When the engineers received the bills, they compared the bill for the services, and the first one was shocked at how expensive hers was. When they consulted with the company, the company explained the situation: they needed such a high precision for the first order that they required significant extra labor to meet the specification, as well as some extra material. Therefore it was much more costly to produce.
What is the point of this story? Significant figures matter. It is important to have a reasonable gauge of how precise a number is so that you know not only what the number is but how much you can trust it and how limited it is. The engineer will have to make decisions about how precisely he or she needs to specify design specifications, and how precise measurement instruments (and control systems!) have to be. If you do not need 99.9999% purity then you probably don't need an expensive assay to detect generic impurities at a 0.0001% level (though the lab technicians will probably have to still test for heavy metals and such), and likewise you will not have to design nearly as large of a distillation column to achieve the separations necessary for such a high purity.
Mathematical Operations and Significant FiguresEdit
Most likely at one point, the numbers obtained in one's measurements will be used within mathematical operations. What does one do if each number has a different amount of significant figures? If one adds 2.0 litres of liquid with 1.000252 litres, how much does one have afterwards? What would 2.45 times 223.5 get?
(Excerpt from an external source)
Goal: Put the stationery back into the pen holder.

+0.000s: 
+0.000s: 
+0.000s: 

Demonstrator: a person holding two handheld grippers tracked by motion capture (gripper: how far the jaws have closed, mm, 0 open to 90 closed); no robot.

For addition and subtraction, the result has the same number of decimal places as the least precise measurement use in the calculation. This means that 112.420020 + 5.2105231 + 1.4 would have have a single decimal place but there can be any amount of numbers to the left of the decimal point (in this case the answer is 119.0).
For multiplication and division, the number that is the least precise measurement, or the number of digits. This means that 2.499 is more precise than 2.7, since the former has four digits while the latter has two. This means that 5.000 divided by 2.5 (both being measurements of some kind) would lead to an answer of 2.0.
So now you know how to pick which numbers to drop if there is a question about significant figures, but one also has to take into account rounding. Once one has decided which digit should be the last digit kept, one must decide whether to round up or down.
- If the number is greater than five (6 to 9), one rounds up - 1.36 becomes 1.4
- If the number is less than five (1 to 4), one rounds down - 1.34 becomes 1.3
What does one do when there is a five? There is a special case that deals with the number five, since, if you have not noticed, it is in the middle (between 1 and 9). Often in primary school one learns to just round up, but engineers tend to do something different, called unbiased rounding.
- If the number before the five is even, then one rounds down - 1.45 becomes 1.4
- If the number before the five is odd, then one rounds up - 1.55 becomes 1.6
- Another case is this: 1.4501, where the numbers after five are greater than zero, so one would round to 1.5
Note: Remember that rounding is generally done at the end of calculations, not before the calculations are made.
Why is this done? Engineers make many calculations that often matter, since time, money, etc. are being taken into account, it is best to make sure that the final results are not synthetic or untrue to what the actual value should be. This relates back to accuracy and precision.